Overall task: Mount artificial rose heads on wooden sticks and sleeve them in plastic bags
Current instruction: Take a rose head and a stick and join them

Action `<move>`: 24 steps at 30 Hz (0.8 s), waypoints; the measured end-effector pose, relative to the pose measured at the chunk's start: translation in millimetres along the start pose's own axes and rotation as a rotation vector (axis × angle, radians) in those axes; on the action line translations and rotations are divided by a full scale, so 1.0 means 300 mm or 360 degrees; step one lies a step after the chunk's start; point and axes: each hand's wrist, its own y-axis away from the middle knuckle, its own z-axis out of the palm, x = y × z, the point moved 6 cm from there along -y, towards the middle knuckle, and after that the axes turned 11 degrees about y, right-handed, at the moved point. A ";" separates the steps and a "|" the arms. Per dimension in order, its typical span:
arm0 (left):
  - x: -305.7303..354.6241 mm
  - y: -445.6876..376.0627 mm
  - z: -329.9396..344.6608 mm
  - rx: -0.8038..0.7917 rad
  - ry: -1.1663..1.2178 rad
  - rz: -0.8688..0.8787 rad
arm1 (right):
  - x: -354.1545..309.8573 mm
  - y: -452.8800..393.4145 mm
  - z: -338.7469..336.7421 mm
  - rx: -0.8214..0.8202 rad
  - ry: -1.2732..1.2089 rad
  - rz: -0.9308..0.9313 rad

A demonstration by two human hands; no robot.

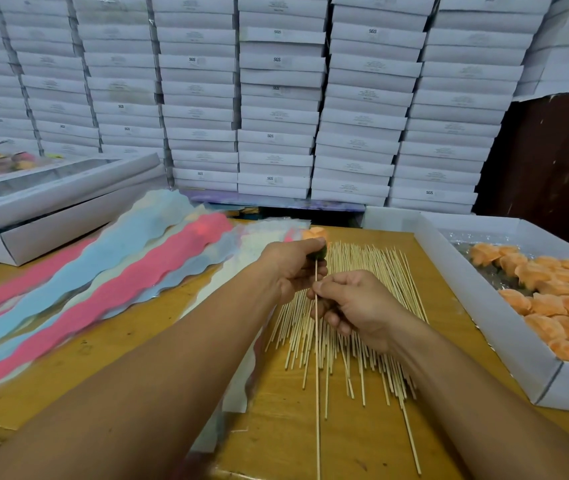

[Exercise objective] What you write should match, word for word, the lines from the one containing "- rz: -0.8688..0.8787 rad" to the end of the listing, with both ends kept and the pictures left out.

[Answer for the task]
  - rz: -0.8688..0.8787 rad
arm1 (right):
  - x: -354.1545..309.8573 mm
  - y: -452.8800..393.4145 mm
  - z: -338.7469..336.7421 mm
  - rx: -0.8214..0.8202 rad
  - ry: -1.2732..1.2089 rad
  - rz: -0.9308..0.9313 rad

A demonstration by two human hands; no robot.

With the answer given, the exercise is complete.